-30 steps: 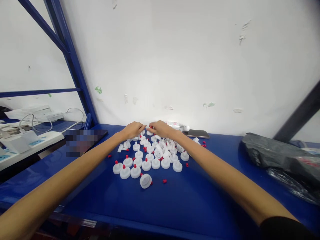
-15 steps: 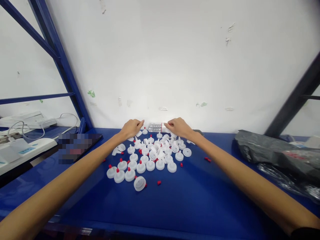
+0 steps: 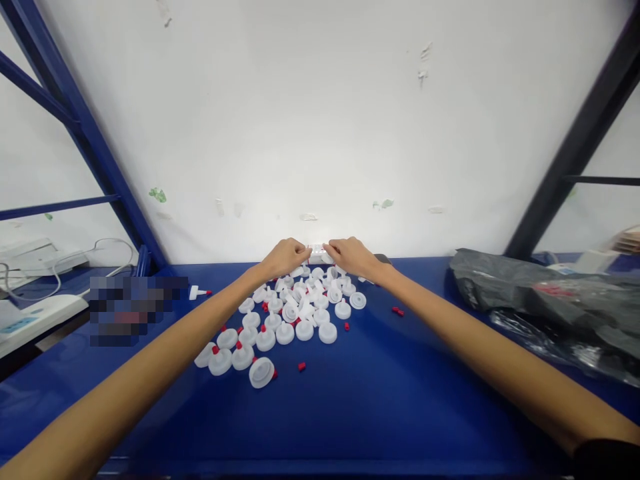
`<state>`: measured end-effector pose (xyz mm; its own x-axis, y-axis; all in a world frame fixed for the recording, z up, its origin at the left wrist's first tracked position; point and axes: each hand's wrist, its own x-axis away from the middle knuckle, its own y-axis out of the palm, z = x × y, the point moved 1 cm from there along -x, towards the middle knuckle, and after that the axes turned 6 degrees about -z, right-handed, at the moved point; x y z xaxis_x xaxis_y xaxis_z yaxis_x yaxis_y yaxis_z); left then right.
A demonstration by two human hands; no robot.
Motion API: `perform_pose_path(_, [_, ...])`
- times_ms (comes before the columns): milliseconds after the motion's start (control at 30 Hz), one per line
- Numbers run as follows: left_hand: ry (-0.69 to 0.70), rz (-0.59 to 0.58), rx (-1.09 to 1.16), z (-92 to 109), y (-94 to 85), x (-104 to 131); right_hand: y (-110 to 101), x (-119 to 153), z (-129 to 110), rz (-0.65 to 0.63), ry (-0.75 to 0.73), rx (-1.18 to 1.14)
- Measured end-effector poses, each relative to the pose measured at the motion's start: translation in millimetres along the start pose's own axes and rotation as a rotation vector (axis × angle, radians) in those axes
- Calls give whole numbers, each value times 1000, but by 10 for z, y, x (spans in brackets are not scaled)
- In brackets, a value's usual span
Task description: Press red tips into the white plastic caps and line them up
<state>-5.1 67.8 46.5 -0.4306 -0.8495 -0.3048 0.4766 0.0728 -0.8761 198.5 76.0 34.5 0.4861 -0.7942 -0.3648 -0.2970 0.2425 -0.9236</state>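
A clear bottle with a white label (image 3: 319, 251) lies on its side at the back of the blue table, against the wall. My left hand (image 3: 289, 257) is closed on its left end, and my right hand (image 3: 350, 255) grips the right end. In front of both hands spreads a pile of white plastic caps (image 3: 305, 293) with nozzles, several of them tipped with red. One cap (image 3: 261, 373) lies at the near edge of the pile with its hollow side showing. Small red pieces (image 3: 301, 367) are scattered around.
Grey and clear plastic bags (image 3: 525, 287) lie on the right of the blue table (image 3: 380, 413). At the left are a white power strip (image 3: 45, 320), cables and a blurred-out object (image 3: 135, 310). Blue posts (image 3: 100, 133) stand before the white wall (image 3: 310, 120).
My left hand has moved right and closed on the bottle's left end. A white cap with a red tip now shows left of my left forearm. The view has shifted slightly right.
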Motion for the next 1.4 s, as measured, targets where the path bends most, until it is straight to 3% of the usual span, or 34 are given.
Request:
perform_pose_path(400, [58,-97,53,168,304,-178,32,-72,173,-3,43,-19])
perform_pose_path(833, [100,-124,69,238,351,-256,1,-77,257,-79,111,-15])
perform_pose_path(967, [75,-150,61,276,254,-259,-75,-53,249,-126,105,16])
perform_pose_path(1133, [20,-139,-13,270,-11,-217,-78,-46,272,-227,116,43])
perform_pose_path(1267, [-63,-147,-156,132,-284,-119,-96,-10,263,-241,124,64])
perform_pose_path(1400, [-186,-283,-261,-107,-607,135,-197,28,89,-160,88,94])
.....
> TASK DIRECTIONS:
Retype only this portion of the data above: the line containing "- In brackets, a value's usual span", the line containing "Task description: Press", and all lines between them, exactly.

> EXERCISE RESULT:
- In brackets, a value's usual span
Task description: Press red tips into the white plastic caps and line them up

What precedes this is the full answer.